## RECORD EXTRACTS
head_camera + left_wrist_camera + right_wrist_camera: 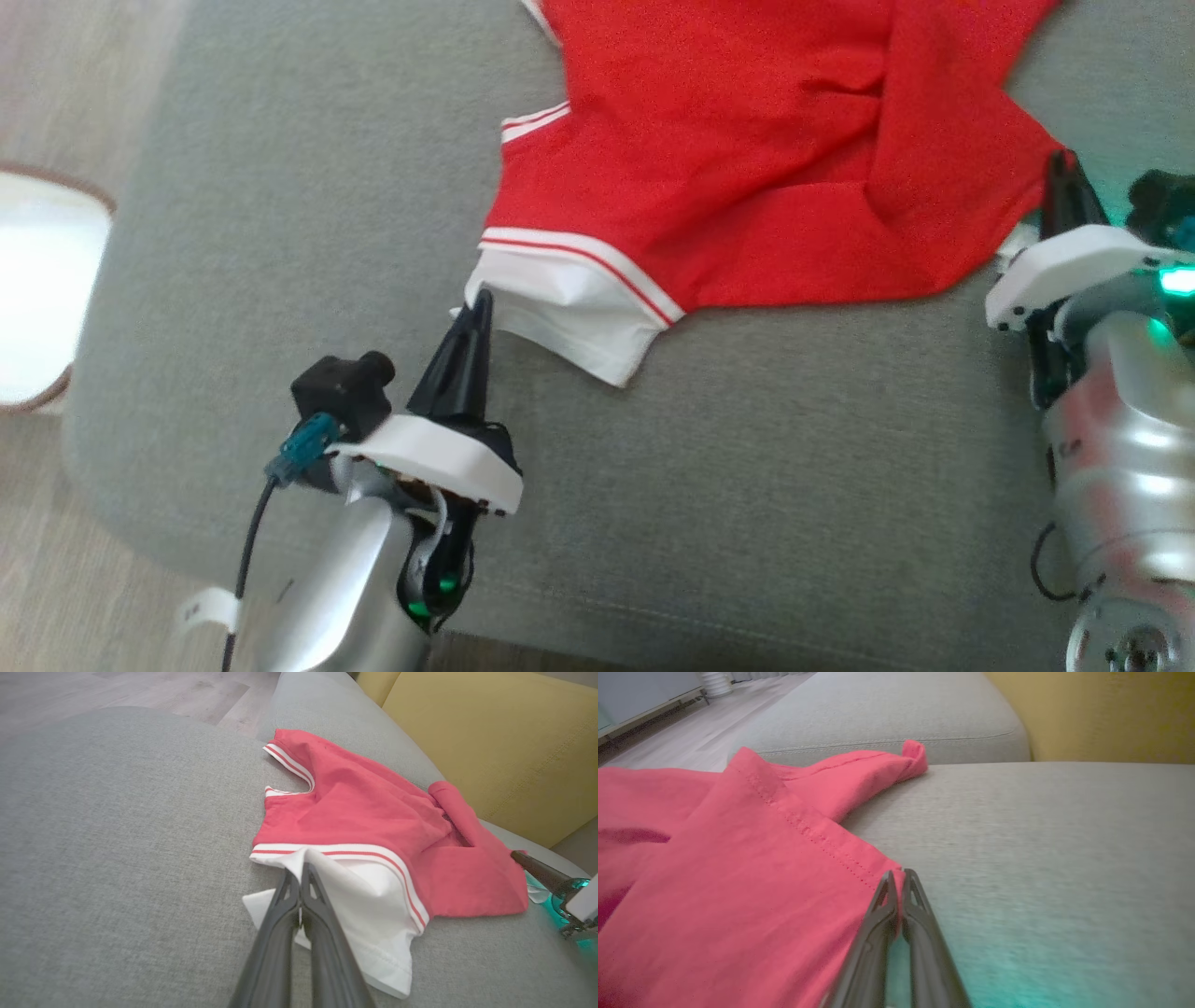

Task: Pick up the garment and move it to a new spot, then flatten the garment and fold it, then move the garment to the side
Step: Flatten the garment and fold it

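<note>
while the red fabric shirt with white striped trim (747, 168) lies rumpled on the grey woven sofa cushion (280, 233), back from its near edge, left gripper (481, 303) is pressed together pinching the white sleeve; right gripper (1060, 166) is clamped on the red hem corner.

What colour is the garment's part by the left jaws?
That panel is white, edged with a red stripe; clearest in the left wrist view.

Left fingers (462, 359) pinched shut, right fingers (1062, 196) pinched shut, both arms stretched forward
</note>
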Controlling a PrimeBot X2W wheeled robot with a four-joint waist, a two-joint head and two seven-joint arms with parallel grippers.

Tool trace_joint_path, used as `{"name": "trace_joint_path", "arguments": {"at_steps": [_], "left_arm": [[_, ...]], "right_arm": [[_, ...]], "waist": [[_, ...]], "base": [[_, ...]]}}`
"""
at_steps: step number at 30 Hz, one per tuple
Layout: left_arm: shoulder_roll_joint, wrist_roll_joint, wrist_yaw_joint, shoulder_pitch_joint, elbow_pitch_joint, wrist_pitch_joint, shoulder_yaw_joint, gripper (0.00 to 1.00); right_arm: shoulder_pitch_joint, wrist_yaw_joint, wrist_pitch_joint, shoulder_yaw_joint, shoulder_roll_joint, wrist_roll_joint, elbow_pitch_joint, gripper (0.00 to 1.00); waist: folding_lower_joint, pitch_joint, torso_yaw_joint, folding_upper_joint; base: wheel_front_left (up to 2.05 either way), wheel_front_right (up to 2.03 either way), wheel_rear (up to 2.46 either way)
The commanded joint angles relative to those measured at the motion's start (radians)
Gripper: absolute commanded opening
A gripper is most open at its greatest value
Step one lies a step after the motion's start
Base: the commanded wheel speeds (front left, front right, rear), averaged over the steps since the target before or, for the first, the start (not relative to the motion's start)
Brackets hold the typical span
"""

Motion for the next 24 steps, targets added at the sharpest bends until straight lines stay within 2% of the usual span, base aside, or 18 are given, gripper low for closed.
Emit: {"name": "trace_joint_path", "arguments": {"at_steps": [1, 11, 17, 21, 22, 23, 24], "left_arm": [[0.01, 0.013, 0.006, -0.016, -0.016, -0.005, 0.048, 0.0], [0.01, 0.056, 0.039, 0.037, 0.039, -0.005, 0.152, 0.0], [0.01, 0.076, 0.052, 0.071, 0.058, -0.005, 0.184, 0.0], [0.01, 0.099, 0.069, 0.111, 0.071, -0.005, 0.203, 0.0], [0.01, 0.103, 0.07, 0.122, 0.079, -0.005, 0.203, 0.0], [0.01, 0.103, 0.073, 0.131, 0.085, -0.005, 0.205, 0.0], [0.01, 0.107, 0.077, 0.138, 0.091, -0.005, 0.207, 0.0]], "right_arm": [[0.023, 0.007, -0.012, 0.008, 0.011, 0.005, -0.041, 0.0], [0.258, 0.007, -0.013, -0.009, 0.049, 0.123, -0.256, 0.0], [0.347, 0.007, -0.013, 0.033, 0.056, 0.185, -0.305, 0.0], [0.401, 0.007, -0.013, 0.108, 0.057, 0.264, -0.318, 0.01], [0.415, 0.007, -0.013, 0.128, 0.057, 0.275, -0.323, 0.37], [0.427, 0.007, -0.013, 0.144, 0.057, 0.283, -0.334, 0.93], [0.437, 0.007, -0.013, 0.159, 0.057, 0.283, -0.348, 1.0]], "waist": [[-0.0001, -0.028, -0.04, 0.0], [-0.0001, -0.123, -0.185, 0.0], [-0.0001, -0.166, -0.217, 0.0], [-0.0001, -0.207, -0.225, 0.0], [-0.0001, -0.217, -0.226, 0.0], [-0.0001, -0.225, -0.227, 0.0], [-0.0001, -0.233, -0.228, 0.0]], "base": [[0.0, 0.0, 0.0], [0.0, 0.0, 0.0], [0.0, 0.0, 0.0], [0.0, 0.0, 0.0], [0.0, 0.0, 0.0], [0.0, 0.0, 0.0], [0.0, 0.0, 0.0]]}}
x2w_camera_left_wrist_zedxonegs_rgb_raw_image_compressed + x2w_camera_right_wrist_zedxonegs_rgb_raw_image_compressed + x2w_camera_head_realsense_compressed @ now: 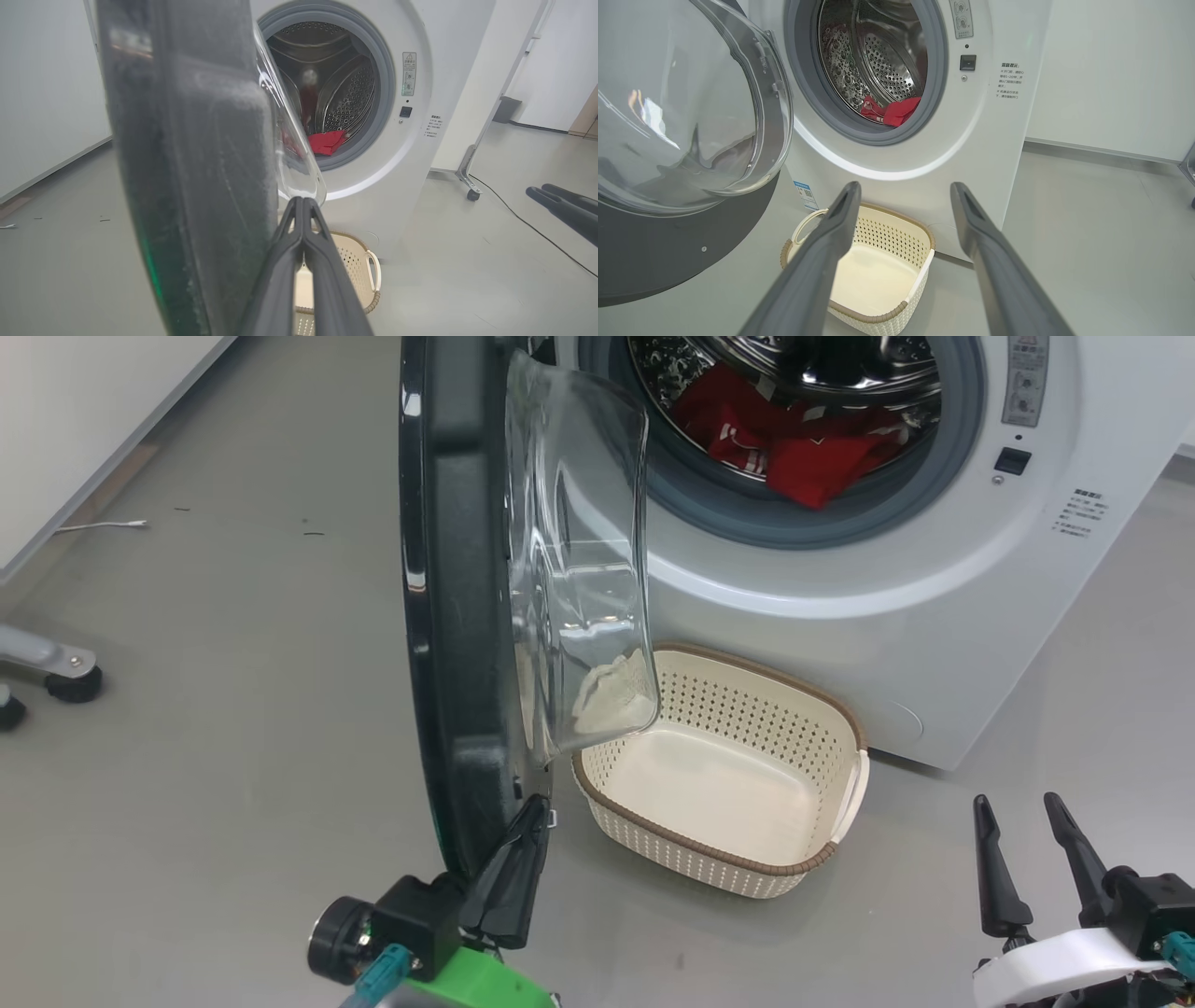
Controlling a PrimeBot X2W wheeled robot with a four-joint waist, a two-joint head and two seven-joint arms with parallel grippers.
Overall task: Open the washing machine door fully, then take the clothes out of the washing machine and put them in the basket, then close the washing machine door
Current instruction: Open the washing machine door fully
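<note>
The washing machine door [457, 616] stands roughly square to the washing machine [887, 644], edge-on in the head view, its long axis running 12 to 6 o'clock. The left gripper [534, 817] is clenched on nothing, its joined fingers pointing toward 1 o'clock against the door's 6 o'clock end, on the glass side. They look to be touching the black rim, though the close, blurred wrist view leaves that unsure. To my eye the door is not fully open, and a push toward 9 o'clock would swing it wider; the left arm is much the nearer. The right gripper [1016, 803] waits released and empty at 4 o'clock in the head view, well apart from the door. The clothes [803, 453] lie in the drum's lower part, at 1 o'clock from the left fingertips. The basket [747, 709] sits empty on the floor, just in front of the machine. A warning sticker [409, 73], a printed block [1010, 80] and a blue label [805, 196] are too small to read.
</note>
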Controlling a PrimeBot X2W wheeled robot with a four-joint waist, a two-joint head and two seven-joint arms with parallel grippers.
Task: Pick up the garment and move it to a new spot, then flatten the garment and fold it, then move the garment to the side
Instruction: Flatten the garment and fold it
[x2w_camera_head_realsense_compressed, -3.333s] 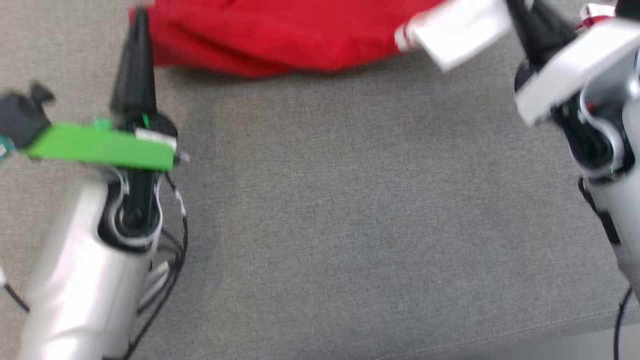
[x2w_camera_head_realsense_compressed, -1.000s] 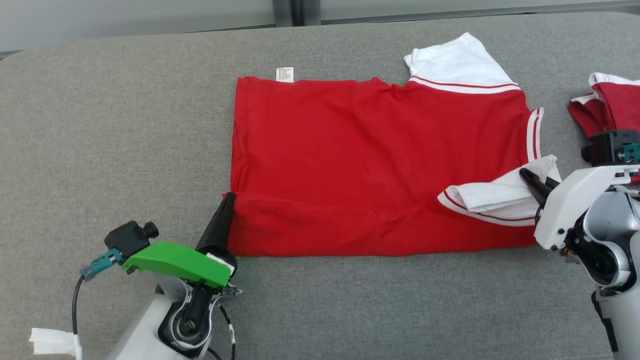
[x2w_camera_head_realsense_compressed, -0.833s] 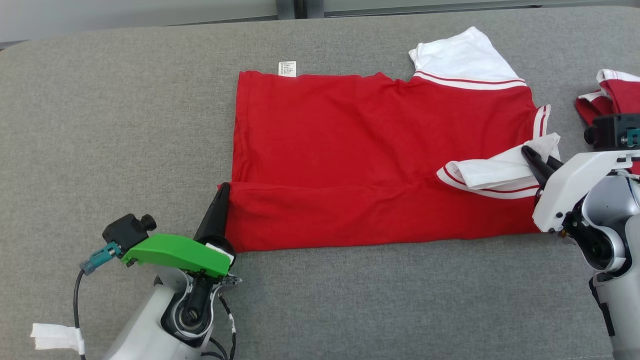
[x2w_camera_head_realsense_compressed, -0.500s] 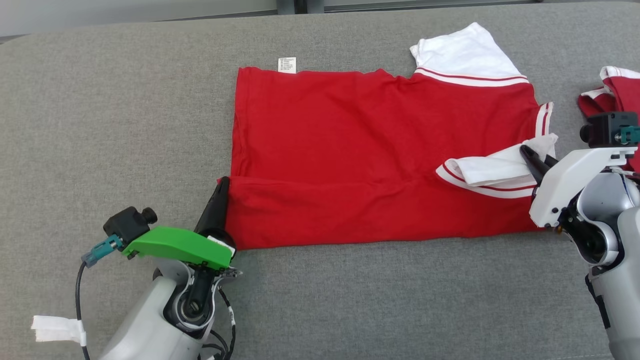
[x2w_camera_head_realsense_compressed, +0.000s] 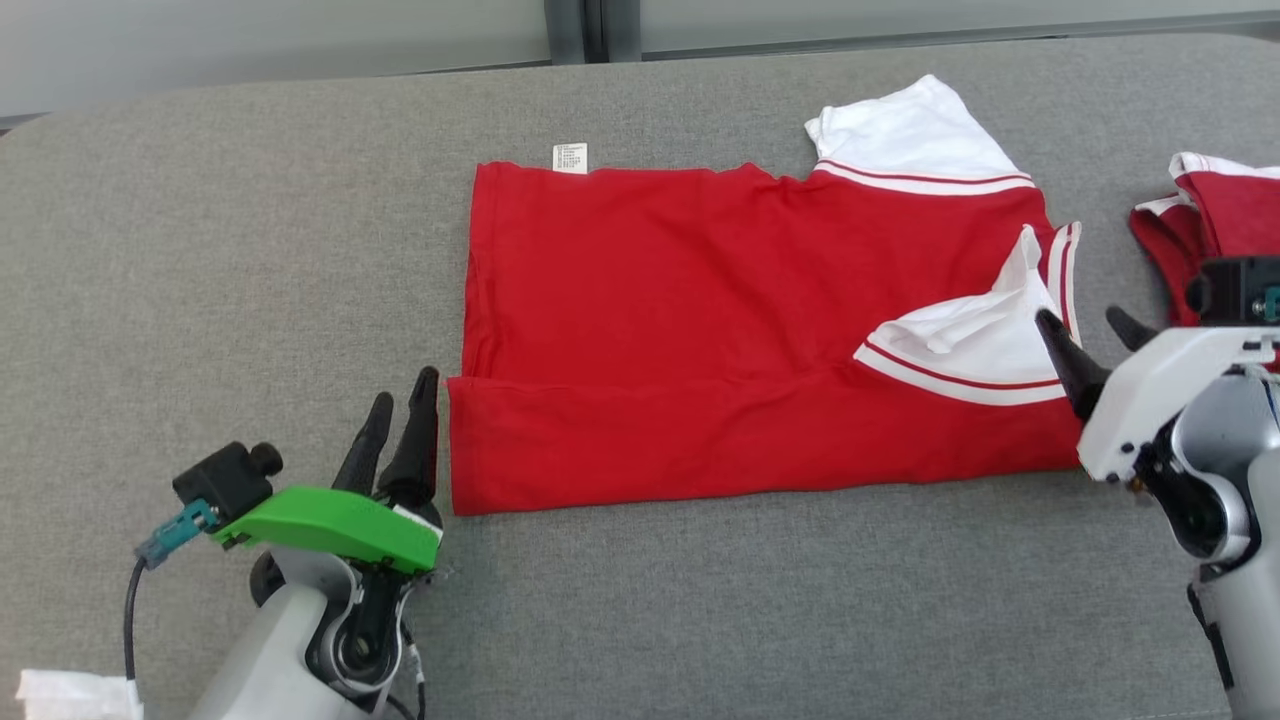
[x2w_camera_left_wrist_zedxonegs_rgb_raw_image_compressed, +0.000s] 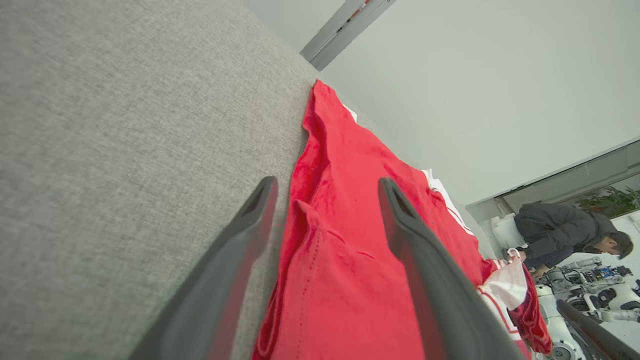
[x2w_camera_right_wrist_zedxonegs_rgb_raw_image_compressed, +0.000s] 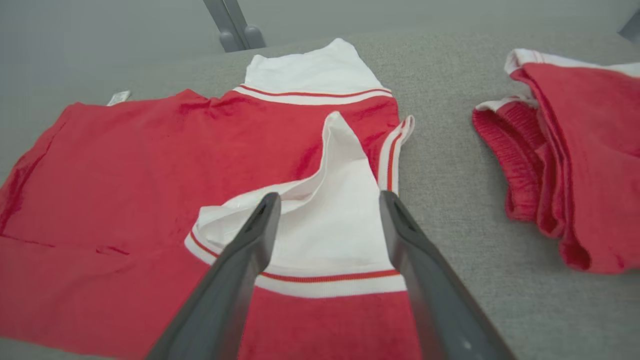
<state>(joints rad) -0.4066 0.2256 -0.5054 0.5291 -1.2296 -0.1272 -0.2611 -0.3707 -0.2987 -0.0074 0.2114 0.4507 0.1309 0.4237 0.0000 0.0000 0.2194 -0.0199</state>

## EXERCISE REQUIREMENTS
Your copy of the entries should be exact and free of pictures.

## OUTPUT OF THE EXERCISE
head_camera + left_wrist_camera + right_wrist_camera: 

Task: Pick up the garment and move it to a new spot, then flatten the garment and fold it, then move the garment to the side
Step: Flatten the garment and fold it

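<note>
while the red fabric shirt with white striped trim (747, 168) lies rumpled on the grey woven sofa cushion (280, 233), back from its near edge, left gripper (481, 303) is pressed together pinching the white sleeve; right gripper (1060, 166) is clamped on the red hem corner.

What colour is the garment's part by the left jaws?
That panel is white, edged with a red stripe; clearest in the left wrist view.

Left fingers (462, 359) pinched shut, right fingers (1062, 196) pinched shut, both arms stretched forward
</note>
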Controlling a PrimeBot X2W wheeled robot with a four-joint waist, a two-joint head and two seven-joint arms with parallel grippers.

Tool trace_joint_path, used as `{"name": "trace_joint_path", "arguments": {"at_steps": [_], "left_arm": [[_, ...]], "right_arm": [[_, ...]], "waist": [[_, ...]], "base": [[_, ...]]}}`
"""
at_steps: step number at 30 Hz, one per tuple
Layout: left_arm: shoulder_roll_joint, wrist_roll_joint, wrist_yaw_joint, shoulder_pitch_joint, elbow_pitch_joint, wrist_pitch_joint, shoulder_yaw_joint, gripper (0.00 to 1.00); right_arm: shoulder_pitch_joint, wrist_yaw_joint, wrist_pitch_joint, shoulder_yaw_joint, shoulder_roll_joint, wrist_roll_joint, elbow_pitch_joint, gripper (0.00 to 1.00); waist: folding_lower_joint, pitch_joint, torso_yaw_joint, folding_upper_joint; base: wheel_front_left (up to 2.05 either way), wheel_front_right (up to 2.03 either way), wheel_rear (up to 2.46 either way)
The commanded joint angles relative to those measured at the motion's start (radians)
Gripper: absolute commanded opening
A gripper is most open at its greatest value
Step one lies a step after the motion's start
Base: the commanded wheel speeds (front left, front right, rear), averaged over the steps since the target before or, for the first, the start (not relative to the motion's start)
Brackets hold the typical span
"""

Motion for the next 24 steps, targets added at the sharpest bends until straight lines stay within 2% of the usual span, base aside, or 18 are given, gripper low for closed.
Emit: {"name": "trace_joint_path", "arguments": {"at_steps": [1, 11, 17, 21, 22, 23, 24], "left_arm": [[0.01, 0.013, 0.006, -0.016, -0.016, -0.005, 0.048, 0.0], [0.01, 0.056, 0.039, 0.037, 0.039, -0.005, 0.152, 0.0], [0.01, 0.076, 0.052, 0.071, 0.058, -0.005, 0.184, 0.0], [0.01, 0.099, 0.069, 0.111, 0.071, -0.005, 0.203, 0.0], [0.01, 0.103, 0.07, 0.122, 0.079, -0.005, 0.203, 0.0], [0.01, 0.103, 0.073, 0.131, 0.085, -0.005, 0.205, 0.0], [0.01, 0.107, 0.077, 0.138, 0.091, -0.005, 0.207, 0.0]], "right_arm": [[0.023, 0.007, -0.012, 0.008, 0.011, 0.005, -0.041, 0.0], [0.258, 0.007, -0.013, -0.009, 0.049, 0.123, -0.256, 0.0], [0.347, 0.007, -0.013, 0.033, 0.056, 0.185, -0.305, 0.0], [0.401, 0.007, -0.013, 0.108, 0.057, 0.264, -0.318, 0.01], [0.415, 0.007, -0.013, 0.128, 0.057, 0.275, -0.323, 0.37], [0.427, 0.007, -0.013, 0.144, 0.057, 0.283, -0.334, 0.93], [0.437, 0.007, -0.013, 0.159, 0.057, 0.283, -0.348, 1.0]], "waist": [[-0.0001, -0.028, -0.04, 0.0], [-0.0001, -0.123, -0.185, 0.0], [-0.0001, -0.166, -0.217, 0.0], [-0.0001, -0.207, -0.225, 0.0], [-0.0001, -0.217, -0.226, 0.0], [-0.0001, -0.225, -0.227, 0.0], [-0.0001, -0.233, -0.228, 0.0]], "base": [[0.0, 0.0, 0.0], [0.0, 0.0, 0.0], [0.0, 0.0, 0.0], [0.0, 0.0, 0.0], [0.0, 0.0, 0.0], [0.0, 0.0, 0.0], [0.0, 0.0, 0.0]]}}
x2w_camera_left_wrist_zedxonegs_rgb_raw_image_compressed + x2w_camera_right_wrist_zedxonegs_rgb_raw_image_compressed + x2w_camera_head_realsense_compressed @ now: 
Controlling a PrimeBot X2W wheeled robot with a four-joint waist, a two-joint head and two seven-joint arms with parallel grippers.
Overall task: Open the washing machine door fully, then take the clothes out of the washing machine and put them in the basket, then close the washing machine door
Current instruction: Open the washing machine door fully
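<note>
The washing machine door [457, 616] stands roughly square to the washing machine [887, 644], edge-on in the head view, its long axis running 12 to 6 o'clock. The left gripper [534, 817] is clenched on nothing, its joined fingers pointing toward 1 o'clock against the door's 6 o'clock end, on the glass side. They look to be touching the black rim, though the close, blurred wrist view leaves that unsure. To my eye the door is not fully open, and a push toward 9 o'clock would swing it wider; the left arm is much the nearer. The right gripper [1016, 803] waits released and empty at 4 o'clock in the head view, well apart from the door. The clothes [803, 453] lie in the drum's lower part, at 1 o'clock from the left fingertips. The basket [747, 709] sits empty on the floor, just in front of the machine. A warning sticker [409, 73], a printed block [1010, 80] and a blue label [805, 196] are too small to read.
</note>
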Controlling a PrimeBot X2W wheeled robot with a four-joint waist, a two-joint head and two seven-joint arms with parallel grippers.
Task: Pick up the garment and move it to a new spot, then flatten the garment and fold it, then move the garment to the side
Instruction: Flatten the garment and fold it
[x2w_camera_head_realsense_compressed, -3.333s] 
[x2w_camera_head_realsense_compressed, -1.000s] 
[x2w_camera_head_realsense_compressed, -0.833s] 
[x2w_camera_head_realsense_compressed, -0.500s] 
[x2w_camera_head_realsense_compressed, +0.000s] 
[x2w_camera_left_wrist_zedxonegs_rgb_raw_image_compressed, +0.000s] 
[x2w_camera_right_wrist_zedxonegs_rgb_raw_image_compressed, +0.000s] 
<state>(joints rad) -0.4066 0.2256 -0.5054 0.5291 -1.2296 -0.1272 -0.2611 -0.3707 -0.2987 -0.0074 0.2114 0.4507 0.1309 0.4237 0.0000 0.0000 0.2194 -0.0199</state>

This output is complete, so the exercise is closed.